● **Your goal**:
Set down the records that follow exactly, every line of them.

==================================================

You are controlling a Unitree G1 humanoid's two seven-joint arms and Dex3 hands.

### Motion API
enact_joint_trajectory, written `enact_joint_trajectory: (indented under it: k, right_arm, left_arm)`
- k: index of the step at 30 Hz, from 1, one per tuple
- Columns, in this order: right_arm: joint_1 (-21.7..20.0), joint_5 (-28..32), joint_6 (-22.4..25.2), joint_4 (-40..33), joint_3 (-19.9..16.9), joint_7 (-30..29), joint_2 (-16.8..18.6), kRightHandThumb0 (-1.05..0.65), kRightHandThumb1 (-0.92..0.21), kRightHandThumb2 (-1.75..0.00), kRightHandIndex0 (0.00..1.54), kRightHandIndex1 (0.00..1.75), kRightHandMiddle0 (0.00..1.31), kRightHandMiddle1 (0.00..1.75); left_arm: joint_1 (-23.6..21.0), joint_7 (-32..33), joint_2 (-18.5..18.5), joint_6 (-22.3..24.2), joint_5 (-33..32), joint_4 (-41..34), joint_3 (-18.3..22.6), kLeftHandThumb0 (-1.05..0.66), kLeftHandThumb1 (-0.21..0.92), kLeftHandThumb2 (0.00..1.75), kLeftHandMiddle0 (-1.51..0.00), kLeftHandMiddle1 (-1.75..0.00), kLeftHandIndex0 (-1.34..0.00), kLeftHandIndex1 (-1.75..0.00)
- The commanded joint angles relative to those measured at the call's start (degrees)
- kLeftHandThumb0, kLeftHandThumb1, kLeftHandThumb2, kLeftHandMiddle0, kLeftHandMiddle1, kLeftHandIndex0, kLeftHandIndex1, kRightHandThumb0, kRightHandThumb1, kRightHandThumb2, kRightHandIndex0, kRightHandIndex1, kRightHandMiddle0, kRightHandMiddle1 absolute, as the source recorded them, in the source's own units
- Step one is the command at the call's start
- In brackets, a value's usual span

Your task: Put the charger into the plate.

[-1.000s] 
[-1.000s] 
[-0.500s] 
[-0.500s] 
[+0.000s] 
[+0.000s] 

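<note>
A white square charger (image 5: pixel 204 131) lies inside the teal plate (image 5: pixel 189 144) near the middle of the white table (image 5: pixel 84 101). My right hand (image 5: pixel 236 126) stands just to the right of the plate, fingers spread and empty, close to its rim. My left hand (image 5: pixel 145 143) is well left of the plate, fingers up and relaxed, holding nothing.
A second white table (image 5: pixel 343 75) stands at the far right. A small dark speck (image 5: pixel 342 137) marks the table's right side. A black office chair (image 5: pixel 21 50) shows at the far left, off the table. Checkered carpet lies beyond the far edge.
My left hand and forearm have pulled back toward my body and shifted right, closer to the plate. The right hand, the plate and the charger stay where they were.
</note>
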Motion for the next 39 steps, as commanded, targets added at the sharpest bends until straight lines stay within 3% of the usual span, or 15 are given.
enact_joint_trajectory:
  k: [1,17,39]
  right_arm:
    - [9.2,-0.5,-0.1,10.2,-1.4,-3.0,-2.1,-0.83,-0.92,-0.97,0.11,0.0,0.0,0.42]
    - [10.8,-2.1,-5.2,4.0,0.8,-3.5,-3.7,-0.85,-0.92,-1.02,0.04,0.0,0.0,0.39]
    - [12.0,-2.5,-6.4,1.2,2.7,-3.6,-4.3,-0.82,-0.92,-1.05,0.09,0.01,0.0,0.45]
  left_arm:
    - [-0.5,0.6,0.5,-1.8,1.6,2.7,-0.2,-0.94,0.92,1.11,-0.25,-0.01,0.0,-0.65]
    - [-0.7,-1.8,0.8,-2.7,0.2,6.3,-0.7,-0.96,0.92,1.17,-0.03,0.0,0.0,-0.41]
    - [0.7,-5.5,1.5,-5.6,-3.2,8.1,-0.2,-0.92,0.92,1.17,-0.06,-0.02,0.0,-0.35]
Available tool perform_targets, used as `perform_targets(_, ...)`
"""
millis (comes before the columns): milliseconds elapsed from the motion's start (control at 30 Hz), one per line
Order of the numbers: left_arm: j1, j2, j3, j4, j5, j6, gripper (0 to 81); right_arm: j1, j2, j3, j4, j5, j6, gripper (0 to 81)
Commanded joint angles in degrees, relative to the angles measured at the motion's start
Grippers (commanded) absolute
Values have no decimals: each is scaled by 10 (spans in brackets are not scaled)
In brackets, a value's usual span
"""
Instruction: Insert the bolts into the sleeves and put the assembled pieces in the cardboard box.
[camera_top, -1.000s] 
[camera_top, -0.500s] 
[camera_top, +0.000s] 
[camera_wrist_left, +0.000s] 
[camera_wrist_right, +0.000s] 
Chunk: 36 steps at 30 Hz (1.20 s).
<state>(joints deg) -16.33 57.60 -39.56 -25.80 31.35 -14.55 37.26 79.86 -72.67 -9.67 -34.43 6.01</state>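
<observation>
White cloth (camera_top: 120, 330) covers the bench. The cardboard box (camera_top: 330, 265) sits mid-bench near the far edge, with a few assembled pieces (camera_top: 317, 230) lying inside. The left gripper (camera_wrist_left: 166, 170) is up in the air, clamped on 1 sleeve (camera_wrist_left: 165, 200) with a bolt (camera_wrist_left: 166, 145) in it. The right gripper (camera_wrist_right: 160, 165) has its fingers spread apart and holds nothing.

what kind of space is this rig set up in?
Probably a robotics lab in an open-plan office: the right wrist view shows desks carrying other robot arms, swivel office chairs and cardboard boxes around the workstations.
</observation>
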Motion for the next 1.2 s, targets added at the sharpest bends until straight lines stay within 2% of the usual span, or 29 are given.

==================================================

● **Result of this task**:
You are controlling a Unitree G1 humanoid's two seven-joint arms and Dex3 hands.

### Motion API
enact_joint_trajectory, written `enact_joint_trajectory: (indented under it: k, right_arm, left_arm)`
- k: index of the step at 30 Hz, from 1, one per tuple
- Columns, in this order: right_arm: joint_1 (-21.7..20.0), joint_5 (-28..32), joint_6 (-22.4..25.2), joint_4 (-40..33), joint_3 (-19.9..16.9), joint_7 (-30..29), joint_2 (-16.8..18.6), kRightHandThumb0 (-1.05..0.65), kRightHandThumb1 (-0.92..0.21), kRightHandThumb2 (-1.75..0.00), kRightHandIndex0 (0.00..1.54), kRightHandIndex1 (0.00..1.75), kRightHandMiddle0 (0.00..1.31), kRightHandMiddle1 (0.00..1.75); left_arm: joint_1 (-23.6..21.0), joint_7 (-32..33), joint_2 (-18.5..18.5), joint_6 (-22.3..24.2), joint_5 (-33..32), joint_4 (-41..34), joint_3 (-18.3..22.6), kLeftHandThumb0 (-1.05..0.66), kLeftHandThumb1 (-0.21..0.92), kLeftHandThumb2 (0.00..1.75), kLeftHandMiddle0 (-1.51..0.00), kLeftHandMiddle1 (-1.75..0.00), kLeftHandIndex0 (-1.34..0.00), kLeftHandIndex1 (-1.75..0.00)
- The commanded joint angles relative to those measured at the call's start (degrees)
- kLeftHandThumb0, kLeftHandThumb1, kLeftHandThumb2, kLeftHandMiddle0, kLeftHandMiddle1, kLeftHandIndex0, kLeftHandIndex1, kRightHandThumb0, kRightHandThumb1, kRightHandThumb2, kRightHandIndex0, kRightHandIndex1, kRightHandMiddle0, kRightHandMiddle1 absolute, as the source recorded them, in the source's own units
- Step one is the command at the call's start
- In brackets, a value's usual span

Your task: Put the charger into the plate.

[-1.000s] 
[-1.000s] 
[-0.500s] 
[-0.500s] 
[+0.000s] 
[+0.000s] 

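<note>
A white square charger (image 5: pixel 204 131) lies inside the teal plate (image 5: pixel 189 144) near the middle of the white table (image 5: pixel 84 101). My right hand (image 5: pixel 236 126) stands just to the right of the plate, fingers spread and empty, close to its rim. My left hand (image 5: pixel 145 143) is well left of the plate, fingers up and relaxed, holding nothing.
A second white table (image 5: pixel 343 75) stands at the far right. A small dark speck (image 5: pixel 342 137) marks the table's right side. A black office chair (image 5: pixel 21 50) shows at the far left, off the table. Checkered carpet lies beyond the far edge.
My left hand and forearm have pulled back toward my body and shifted right, closer to the plate. The right hand, the plate and the charger stay where they were.
</note>
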Motion for the next 39 steps, as commanded, targets added at the sharpest bends until straight lines stay within 3% of the usual span, or 15 are given.
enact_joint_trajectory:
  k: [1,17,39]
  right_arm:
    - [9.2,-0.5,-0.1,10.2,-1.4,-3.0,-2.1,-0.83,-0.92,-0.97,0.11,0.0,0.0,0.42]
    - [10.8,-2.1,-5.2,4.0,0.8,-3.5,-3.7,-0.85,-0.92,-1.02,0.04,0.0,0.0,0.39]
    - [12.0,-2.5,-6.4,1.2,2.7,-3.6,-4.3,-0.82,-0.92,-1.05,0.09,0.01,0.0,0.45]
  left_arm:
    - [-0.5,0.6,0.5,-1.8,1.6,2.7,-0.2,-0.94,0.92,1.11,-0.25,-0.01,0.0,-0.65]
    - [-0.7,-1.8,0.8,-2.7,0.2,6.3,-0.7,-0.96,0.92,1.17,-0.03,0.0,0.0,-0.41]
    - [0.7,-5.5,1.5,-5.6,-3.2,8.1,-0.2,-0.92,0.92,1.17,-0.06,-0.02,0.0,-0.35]
Available tool perform_targets, used as `perform_targets(_, ...)`
"""
millis (comes before the columns): milliseconds elapsed from the motion's start (control at 30 Hz), one per line
Order of the numbers: left_arm: j1, j2, j3, j4, j5, j6, gripper (0 to 81); right_arm: j1, j2, j3, j4, j5, j6, gripper (0 to 81)
Commanded joint angles in degrees, relative to the angles measured at the motion's start
Grippers (commanded) absolute
Values have no decimals: each is scaled by 10 (spans in brackets are not scaled)
In brackets, a value's usual span
"""
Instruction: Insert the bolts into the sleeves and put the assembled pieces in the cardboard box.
[camera_top, -1.000s] 
[camera_top, -0.500s] 
[camera_top, +0.000s] 
[camera_wrist_left, +0.000s] 
[camera_wrist_right, +0.000s] 
Chunk: 36 steps at 30 Hz (1.20 s).
<state>(joints deg) -16.33 57.60 -39.56 -25.80 31.35 -14.55 37.26 79.86 -72.67 -9.67 -34.43 6.01</state>
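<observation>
White cloth (camera_top: 120, 330) covers the bench. The cardboard box (camera_top: 330, 265) sits mid-bench near the far edge, with a few assembled pieces (camera_top: 317, 230) lying inside. The left gripper (camera_wrist_left: 166, 170) is up in the air, clamped on 1 sleeve (camera_wrist_left: 165, 200) with a bolt (camera_wrist_left: 166, 145) in it. The right gripper (camera_wrist_right: 160, 165) has its fingers spread apart and holds nothing.

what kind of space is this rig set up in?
Probably a robotics lab in an open-plan office: the right wrist view shows desks carrying other robot arms, swivel office chairs and cardboard boxes around the workstations.
</observation>
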Motion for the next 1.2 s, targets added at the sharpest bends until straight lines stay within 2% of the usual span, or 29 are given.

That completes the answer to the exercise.